Mengenal Teori Sosiokultural: Prinsip Dasar dan Contohnya
Menyajikan informasi seputar psikologi dan cabang-cabang ilmunya.
·waktu baca 3 menit
Tulisan dari Ruang Psikologi tidak mewakili pandangan dari redaksi kumparan

Teori sosiokultural menjadi salah satu pendekatan penting yang banyak dimanfaatkan dalam dunia pendidikan. Konsep ini menekankan peran interaksi sosial, budaya, dan bahasa dalam perkembangan kognitif individu. Melalui artikel ini, kita akan membahas prinsip dasar teori sosiokultural dan melihat contoh penerapannya di lingkungan belajar.
Pengertian dan Prinsip Teori Sosiokultural
Dalam dunia pendidikan, teori sosiokultural merupakan pendekatan yang memandang proses belajar sebagai hasil dari interaksi sosial dan budaya sekitar. Menurut Utami (2016) dalam jurnal Teori Konstruktivisme dan Teori Sosiokultural: Aplikasi dalam Pengajaran Bahasa Inggris, teori sosiokultural oleh Vygotsky menyatakan bahwa interaksi sosial memberikan pengaruh pada penguasaan bahasa dan perkembangan kognitif.
Definisi Teori Sosiokultural
Teori sosiokultural adalah pandangan yang menekankan bahwa pengetahuan dan keterampilan individu berkembang melalui interaksi dengan orang lain dan lingkungan budaya mereka. Inti konstruktivis Vygotsky adalah interaksi antara aspek internal dan eksternal yang penekanannya pada lingkungan sosial dalam belajar.

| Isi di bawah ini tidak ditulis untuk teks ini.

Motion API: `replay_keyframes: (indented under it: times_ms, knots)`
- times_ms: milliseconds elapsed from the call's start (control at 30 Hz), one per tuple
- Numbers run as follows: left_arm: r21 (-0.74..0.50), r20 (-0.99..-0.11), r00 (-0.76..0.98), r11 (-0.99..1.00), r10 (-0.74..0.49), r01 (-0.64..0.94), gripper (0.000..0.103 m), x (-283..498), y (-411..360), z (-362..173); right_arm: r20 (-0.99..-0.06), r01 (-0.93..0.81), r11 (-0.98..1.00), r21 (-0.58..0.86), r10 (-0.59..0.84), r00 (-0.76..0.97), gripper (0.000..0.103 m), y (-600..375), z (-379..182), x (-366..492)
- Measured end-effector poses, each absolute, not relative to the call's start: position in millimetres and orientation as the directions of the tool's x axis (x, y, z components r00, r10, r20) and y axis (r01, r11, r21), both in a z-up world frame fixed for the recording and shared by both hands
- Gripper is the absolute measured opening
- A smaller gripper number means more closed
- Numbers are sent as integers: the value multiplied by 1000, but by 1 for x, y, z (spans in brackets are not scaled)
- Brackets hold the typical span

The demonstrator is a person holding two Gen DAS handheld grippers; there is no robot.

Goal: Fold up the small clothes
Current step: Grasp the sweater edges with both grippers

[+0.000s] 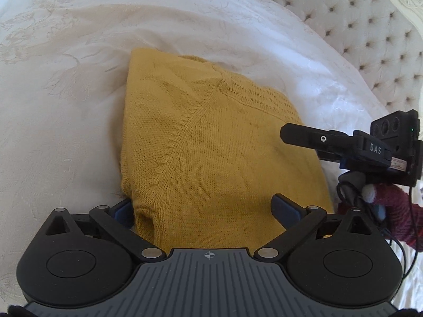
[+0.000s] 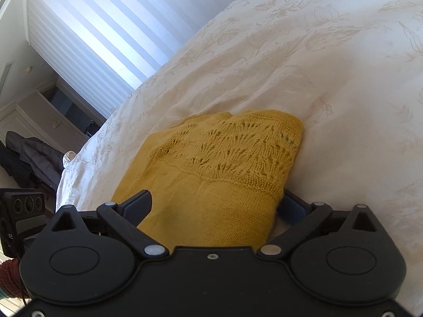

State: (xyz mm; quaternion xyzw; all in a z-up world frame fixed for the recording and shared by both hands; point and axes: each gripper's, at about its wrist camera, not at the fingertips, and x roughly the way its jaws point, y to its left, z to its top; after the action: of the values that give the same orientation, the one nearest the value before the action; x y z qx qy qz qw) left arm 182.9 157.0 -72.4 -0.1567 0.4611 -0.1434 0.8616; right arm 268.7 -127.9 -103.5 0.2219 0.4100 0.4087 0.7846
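A folded mustard-yellow knitted sweater (image 1: 211,142), lacy at its yoke, lies on the white embroidered bedspread (image 1: 66,105). The left tool (image 1: 206,208) hangs over its near edge, released, jaws spread wide. The right tool (image 2: 216,206) straddles the other edge, likewise released.

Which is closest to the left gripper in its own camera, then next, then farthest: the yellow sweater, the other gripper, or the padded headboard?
1. Yellow sweater, between the left gripper's fingers.
2. Right gripper, off right.
3. Padded headboard, far upper right.
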Motion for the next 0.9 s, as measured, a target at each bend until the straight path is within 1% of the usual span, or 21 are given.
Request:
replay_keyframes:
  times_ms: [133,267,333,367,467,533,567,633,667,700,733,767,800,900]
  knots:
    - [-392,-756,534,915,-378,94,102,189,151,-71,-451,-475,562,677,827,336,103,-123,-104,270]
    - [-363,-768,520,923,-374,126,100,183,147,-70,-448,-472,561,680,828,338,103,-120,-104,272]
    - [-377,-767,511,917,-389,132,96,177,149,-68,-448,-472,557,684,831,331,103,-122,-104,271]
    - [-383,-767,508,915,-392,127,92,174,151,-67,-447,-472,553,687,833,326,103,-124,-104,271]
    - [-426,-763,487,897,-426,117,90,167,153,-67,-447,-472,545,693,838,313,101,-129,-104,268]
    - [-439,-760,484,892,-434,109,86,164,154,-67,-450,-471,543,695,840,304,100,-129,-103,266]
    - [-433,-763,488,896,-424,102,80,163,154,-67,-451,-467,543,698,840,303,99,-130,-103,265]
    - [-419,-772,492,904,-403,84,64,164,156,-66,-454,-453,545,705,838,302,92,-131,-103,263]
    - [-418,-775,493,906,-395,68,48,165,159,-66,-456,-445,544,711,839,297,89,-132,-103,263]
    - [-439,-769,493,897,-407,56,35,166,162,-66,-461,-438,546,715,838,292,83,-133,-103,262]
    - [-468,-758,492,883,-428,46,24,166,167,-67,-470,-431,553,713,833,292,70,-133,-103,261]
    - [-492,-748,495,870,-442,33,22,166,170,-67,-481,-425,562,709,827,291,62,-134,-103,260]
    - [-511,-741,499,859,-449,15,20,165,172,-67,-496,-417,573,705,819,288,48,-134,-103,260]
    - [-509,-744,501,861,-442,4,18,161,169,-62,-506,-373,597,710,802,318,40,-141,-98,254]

Prinsip-prinsip Utama Teori Sosiokultural
Ada dua konsep penting dalam teori Vygotsky, yaitu Zone of Proximal Development (ZPD) dan scaffolding. ZPD merupakan rentang antara tingkat perkembangan sesungguhnya (kemampuan pemecahan masalah tanpa bantuan orang lain) dan tingkat perkembangan potensial (kemampuan pemecahan masalah di bawah bimbingan orang dewasa atau melalui kerja sama dengan teman sejawat yang lebih mampu). Scaffolding adalah pemberian sejumlah bantuan kepada pelajar selama tahap-tahap awal pembelajaran, yang kemudian dikurangi secara bertahap seiring meningkatnya kemampuan pelajar.
Contoh Penerapan Teori Sosiokultural dalam Pendidikan
Penerapan prinsip teori sosiokultural di kelas sudah banyak dilakukan, terutama pada pembelajaran kolaboratif. Pendekatan ini sangat relevan dalam pengajaran bahasa asing, seperti bahasa Inggris, yang menuntut komunikasi aktif dan kerja sama.
Contoh pada Pengajaran Bahasa Inggris
Penelitian oleh Al-Gahtani dan Roever (2013) (2013, dalam Utami, 2016) menemukan bahwa dalam pembelajaran Bahasa Inggris, kemampuan kompetensi interaksional pelajar yang memiliki kemampuan rendah bisa ditingkatkan melalui extended conversation dengan interlocutor yang mahir. Dalam kerja kelompok, guru dapat mengelompokkan pelajar dengan kemampuan Bahasa Inggris yang lebih baik bersama pelajar yang kemampuannya kurang dalam satu kelompok. Bimbingan dari teman sebaya yang lebih kompeten (More Knowledgeable Others/MKO) terbukti efektif untuk meningkatkan produktivitas belajar Bahasa Inggris, terutama dalam memahami konsep yang sulit . Guru juga berperan dengan memberikan scaffolding — dukungan bertahap yang dikurangi seiring meningkatnya kemampuan siswa.
Dampak Positif dalam Pembelajaran
Teori Vygotsky memberikan landasan teoritis untuk bentuk-bentuk collaborative learning dan situated learning (Utami, 2016). Melalui kolaborasi ini, pelajar mengkonstruksi pengetahuannya melalui berinteraksi dengan temannya, sehingga mendorong pengembangan pemahaman yang lebih mendalam terhadap materi pelajaran.
Kesimpulan
Ringkasan Prinsip dan Contoh Teori Sosiokultural
Teori sosiokultural Vygotsky menekankan pentingnya interaksi sosial, budaya, dan bahasa dalam proses belajar. Prinsip-prinsip seperti ZPD, scaffolding, dan kolaborasi menjadi kunci dalam penerapannya di kelas. Dengan menerapkan teori sosiokultural, guru dapat menciptakan lingkungan belajar yang lebih interaktif dan membantu siswa berkembang secara kognitif melalui interaksi bermakna dengan lingkungan sosialnya.